That is correct. Indexing in an array is done in jumps of size_of_array_element, so, the element at index i will be at address :

    array_base_address + i * size_of_array_element

So, if you send an array of struct A (with size 10 bytes for example), then the third element in the array will be at address :

    array_base_address + 2 * 10

But if the receiver expects an array of struct B (with size 8 for example), then when it tries to access the third element in the array, it will look for it at address :

    array_base_address + 2 * 8

which is not the correct address.


>> Finally, are the elements in a structure accessed relative to their declaration order and the size of previous elements?
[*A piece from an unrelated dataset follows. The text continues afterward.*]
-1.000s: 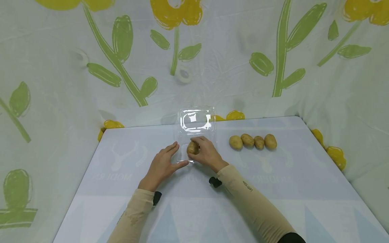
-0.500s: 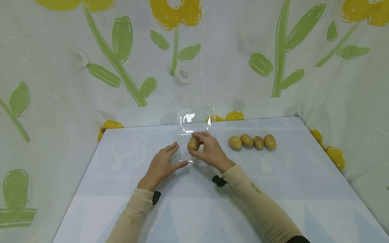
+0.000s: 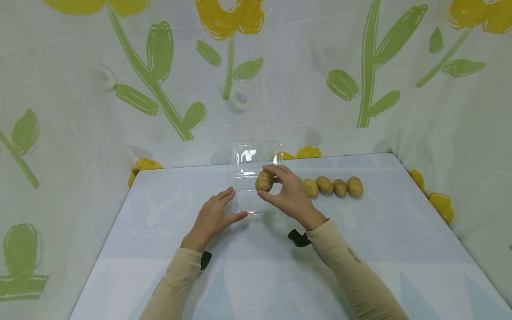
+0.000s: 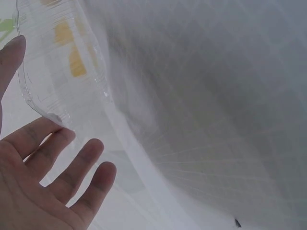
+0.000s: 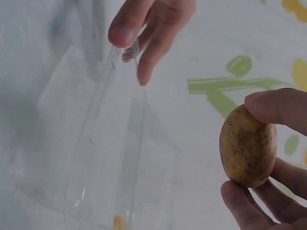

Basically, yes. The order will be the same as how you defined the struct. Each struct member field will be at a certain offset from the base address of the struct.
However, it's important to know that that offset is not necessarily the sum of the sizes of the data before the current field. The compiler might have added padding (a block of memory that doesn't contain any relevant data) between the different struct fields.


>> IE is the second element always at (address of struct) + sizeof ( first element ); the third element at (address of second element) + sizeof ( second element ) ?

So, as I explained, this is not always the case. The second element might be at :

    (address of struct) + sizeof ( first element ) + padding_between_first_and_second_element

And the third element might be at :

    (address of struct) + sizeof ( first element ) + padding_between_first_and_second_element + sizeof ( second element ) + padding_between_second_and_third_element

Both padding values depend on the system and the compiler.



>> that quotes that variables must be aligned on 32 bit boundaries.  I have never known what it means.  Can you please explain?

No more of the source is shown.